Thursday, 5 February 2009
Big Fan of Boden's accessories. Their colours are always so fresh and fun and they aren't afraid of combining contrasting colours and prints. Their printed catalogues and fliers are also nicely designed also - have a handmade, quirky look - guess that's why I like it . . . .
Wednesday, 4 February 2009
Surprise Surprise another sewing post! Have a look at Spool. In their blog section there are helpful patterns and how-to's. Love these hanging birds (link to flickr site). You can download the link for the pdf pattern here.
Not sure when this launched (haven't done my research as usual) but there is now an Etsy for the UK called Folksy. Don't think they are affiliated (could be wrong - research research!!) but the idea is the same. Handmade precious items sold by the makers - wonderful!!
Came across these characterful cushions whilst browsing Etsy the other day. By a company called LeiliLaLoo have at look at their shop - many other wonderful things on there - you won't be disappointed.

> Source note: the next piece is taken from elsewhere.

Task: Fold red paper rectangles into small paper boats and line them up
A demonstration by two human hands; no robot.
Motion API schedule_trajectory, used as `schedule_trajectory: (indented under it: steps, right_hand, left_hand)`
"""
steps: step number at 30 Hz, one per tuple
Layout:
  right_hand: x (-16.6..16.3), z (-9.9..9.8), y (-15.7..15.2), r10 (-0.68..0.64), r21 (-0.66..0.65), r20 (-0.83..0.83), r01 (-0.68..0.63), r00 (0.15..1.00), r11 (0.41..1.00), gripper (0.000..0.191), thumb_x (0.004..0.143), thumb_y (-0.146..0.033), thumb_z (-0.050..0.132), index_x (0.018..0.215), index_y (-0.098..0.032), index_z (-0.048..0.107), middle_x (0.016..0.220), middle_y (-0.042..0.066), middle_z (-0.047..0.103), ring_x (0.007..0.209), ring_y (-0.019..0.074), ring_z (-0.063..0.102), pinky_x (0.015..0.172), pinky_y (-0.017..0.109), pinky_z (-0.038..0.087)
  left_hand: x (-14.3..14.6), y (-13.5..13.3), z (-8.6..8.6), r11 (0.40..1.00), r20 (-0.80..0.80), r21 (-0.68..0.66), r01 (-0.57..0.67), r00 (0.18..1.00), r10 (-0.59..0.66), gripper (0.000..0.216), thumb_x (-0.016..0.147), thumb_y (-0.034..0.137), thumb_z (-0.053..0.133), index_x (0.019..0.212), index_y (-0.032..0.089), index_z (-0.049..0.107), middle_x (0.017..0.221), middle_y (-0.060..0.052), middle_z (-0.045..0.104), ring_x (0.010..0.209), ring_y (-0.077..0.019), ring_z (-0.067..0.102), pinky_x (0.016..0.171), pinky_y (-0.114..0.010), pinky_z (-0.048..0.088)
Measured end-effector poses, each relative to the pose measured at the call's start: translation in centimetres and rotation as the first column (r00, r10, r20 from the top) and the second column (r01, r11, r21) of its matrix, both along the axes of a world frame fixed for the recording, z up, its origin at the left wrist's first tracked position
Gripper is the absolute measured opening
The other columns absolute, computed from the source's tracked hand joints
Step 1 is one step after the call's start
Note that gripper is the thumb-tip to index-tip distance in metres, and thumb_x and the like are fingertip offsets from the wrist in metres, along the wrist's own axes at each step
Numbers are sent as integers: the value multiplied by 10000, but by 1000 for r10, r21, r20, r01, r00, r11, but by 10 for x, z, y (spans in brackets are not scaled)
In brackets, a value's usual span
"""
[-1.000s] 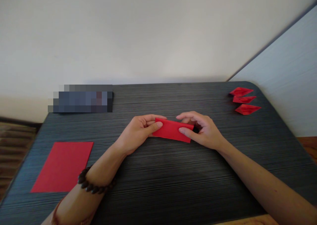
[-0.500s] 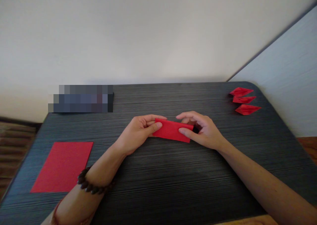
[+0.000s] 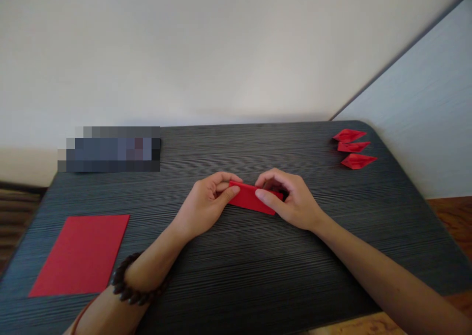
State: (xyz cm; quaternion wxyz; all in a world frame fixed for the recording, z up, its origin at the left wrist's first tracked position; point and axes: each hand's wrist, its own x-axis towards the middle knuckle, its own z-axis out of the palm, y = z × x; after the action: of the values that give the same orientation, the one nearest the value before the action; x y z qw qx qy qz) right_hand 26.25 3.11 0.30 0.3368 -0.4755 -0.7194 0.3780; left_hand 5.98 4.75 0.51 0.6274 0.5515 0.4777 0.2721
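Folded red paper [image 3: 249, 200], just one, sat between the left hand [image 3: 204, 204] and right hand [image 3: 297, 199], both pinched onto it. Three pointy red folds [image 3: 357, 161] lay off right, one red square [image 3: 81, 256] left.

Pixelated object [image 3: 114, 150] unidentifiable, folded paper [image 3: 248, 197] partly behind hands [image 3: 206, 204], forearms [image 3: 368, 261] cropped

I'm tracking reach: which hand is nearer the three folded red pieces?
Right. The right hand sits left of the folded red pieces, nearer the viewer; the left hand, farther left.
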Motion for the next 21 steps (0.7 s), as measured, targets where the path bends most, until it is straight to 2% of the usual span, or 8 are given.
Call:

One of my new favourite sites is Hannah Zakari owned and run by Rachael Lamb. Amongst the many, many desirable items are this beautiful pair of bird earrings by Dottyspeck. Also you'll find funky, fashionable, handcrafted and unique pieces such as this Gilbert the Goat Necklace from Haberdash House (is the goat the new motif for 2009???!!), and the wonderfully kitsch jewellery from Lady Luck Rules.
Ok - I've gone sewing crazy. Currently obsessed with tote bags. So expect multiple posts on this subject. Currently faves are this twee tote from RobinsEggBlue on Etsy, and the huge array of skillfully crafted bags from Raspberryfairy . Only wish I could sew that well - just a few more decades of practice required!!
Nice Little site called morello living who have a small but lovely range of gift and home wares. Particularly love their knitted birds by Claire Pugh and their Poppy Treffy Bags which are so cute!